However you can do it not nicely.
SELECT
productid,
min(date),
cast(
substring(
min(convert(varchar(23),date,21) + cast(customerid as varchar(20)))
, 24, 44)
as int) customerid
from
orders
group by
productid
This only works if your customer id has less then 20 digits.
EDIT:
group by clause added
回答5:
SELECT
o1.productid,
o1.date,
o1.customerid
FROM
Orders o1
JOIN
(select productid, min(date) as orderDate
from Orders
group by productid
) firstOrder
ON o1.productid = firstOrder.productid
This is the best I can come up with though to be honest, I don't know what the performance characteristics of this query are.

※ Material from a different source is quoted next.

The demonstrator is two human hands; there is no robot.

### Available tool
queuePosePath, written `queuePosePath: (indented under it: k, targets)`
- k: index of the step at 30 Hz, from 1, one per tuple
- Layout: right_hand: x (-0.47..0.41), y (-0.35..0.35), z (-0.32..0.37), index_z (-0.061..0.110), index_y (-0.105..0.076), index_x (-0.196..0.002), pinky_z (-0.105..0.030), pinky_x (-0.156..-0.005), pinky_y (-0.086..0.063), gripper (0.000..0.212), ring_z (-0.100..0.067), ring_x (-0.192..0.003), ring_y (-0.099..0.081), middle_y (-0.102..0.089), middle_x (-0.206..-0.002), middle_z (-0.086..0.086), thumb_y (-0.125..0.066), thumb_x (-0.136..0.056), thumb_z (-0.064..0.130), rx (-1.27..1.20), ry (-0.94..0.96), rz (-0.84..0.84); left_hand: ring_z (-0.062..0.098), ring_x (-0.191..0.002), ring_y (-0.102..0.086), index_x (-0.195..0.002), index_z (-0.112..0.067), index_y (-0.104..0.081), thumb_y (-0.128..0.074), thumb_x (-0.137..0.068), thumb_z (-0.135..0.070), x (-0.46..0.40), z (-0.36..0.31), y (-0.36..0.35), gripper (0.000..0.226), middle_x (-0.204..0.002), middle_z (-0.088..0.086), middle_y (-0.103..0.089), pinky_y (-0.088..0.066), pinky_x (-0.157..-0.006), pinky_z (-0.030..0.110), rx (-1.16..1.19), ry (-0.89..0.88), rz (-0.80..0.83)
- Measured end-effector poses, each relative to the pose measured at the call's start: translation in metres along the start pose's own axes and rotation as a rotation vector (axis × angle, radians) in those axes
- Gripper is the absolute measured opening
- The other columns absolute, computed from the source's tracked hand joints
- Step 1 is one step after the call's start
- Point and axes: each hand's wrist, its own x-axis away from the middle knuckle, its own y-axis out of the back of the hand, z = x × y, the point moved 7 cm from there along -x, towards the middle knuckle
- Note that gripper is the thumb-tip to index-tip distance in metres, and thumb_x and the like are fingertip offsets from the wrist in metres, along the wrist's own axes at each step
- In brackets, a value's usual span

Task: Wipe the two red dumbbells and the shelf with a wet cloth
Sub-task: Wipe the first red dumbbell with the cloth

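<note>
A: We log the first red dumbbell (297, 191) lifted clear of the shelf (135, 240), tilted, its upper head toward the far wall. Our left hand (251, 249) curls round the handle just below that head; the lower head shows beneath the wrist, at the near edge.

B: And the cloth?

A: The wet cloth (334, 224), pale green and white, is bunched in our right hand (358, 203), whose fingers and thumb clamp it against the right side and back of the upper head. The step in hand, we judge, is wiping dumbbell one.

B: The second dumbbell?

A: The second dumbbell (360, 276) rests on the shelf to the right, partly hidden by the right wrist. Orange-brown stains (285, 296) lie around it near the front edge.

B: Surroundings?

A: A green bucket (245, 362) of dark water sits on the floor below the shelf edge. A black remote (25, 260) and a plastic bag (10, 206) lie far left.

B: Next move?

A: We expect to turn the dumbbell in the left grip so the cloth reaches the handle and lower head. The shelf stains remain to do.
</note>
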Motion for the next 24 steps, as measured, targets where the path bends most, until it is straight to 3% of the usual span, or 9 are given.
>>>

If it's no good, I'd probably suggest running two queries to get the information you want.
回答6:
Is IX_Orders sorted by ProductId, then CutomerId, then Date or is it ProductId, then Date, then CustomerId? If it is the former change it to the latter.
In other words don't use this:
create index IX_Orders on Orders (ProductId, CustomerId, Date)
Use this instead:
create index IX_Orders on Orders (ProductId, Date, CustomerId)
Then if you do:
SELECT o1.*
FROM [Order] o1
JOIN
(
SELECT ProductID, Min(Date) as Date
FROM [Order]
GROUP BY ProductID
) o2
ON o1.ProductID = o2.ProductID AND o1.Date = o2.Date
ORDER BY ProductID
You end up with just one index scan on IX_Orders however if two customers can order the same product at the same time you could get multiple rows for each product. You can get past this by using the following query, but it is less efficient than the first:
WITH cte AS
(
SELECT ProductID, CustomerID, Date,
ROW_NUMBER() OVER(PARTITION BY ProductID ORDER BY Date ASC) AS row
FROM [Order]
)
SELECT ProductID, CustomerId, Date
FROM cte
WHERE row = 1
ORDER BY ProductID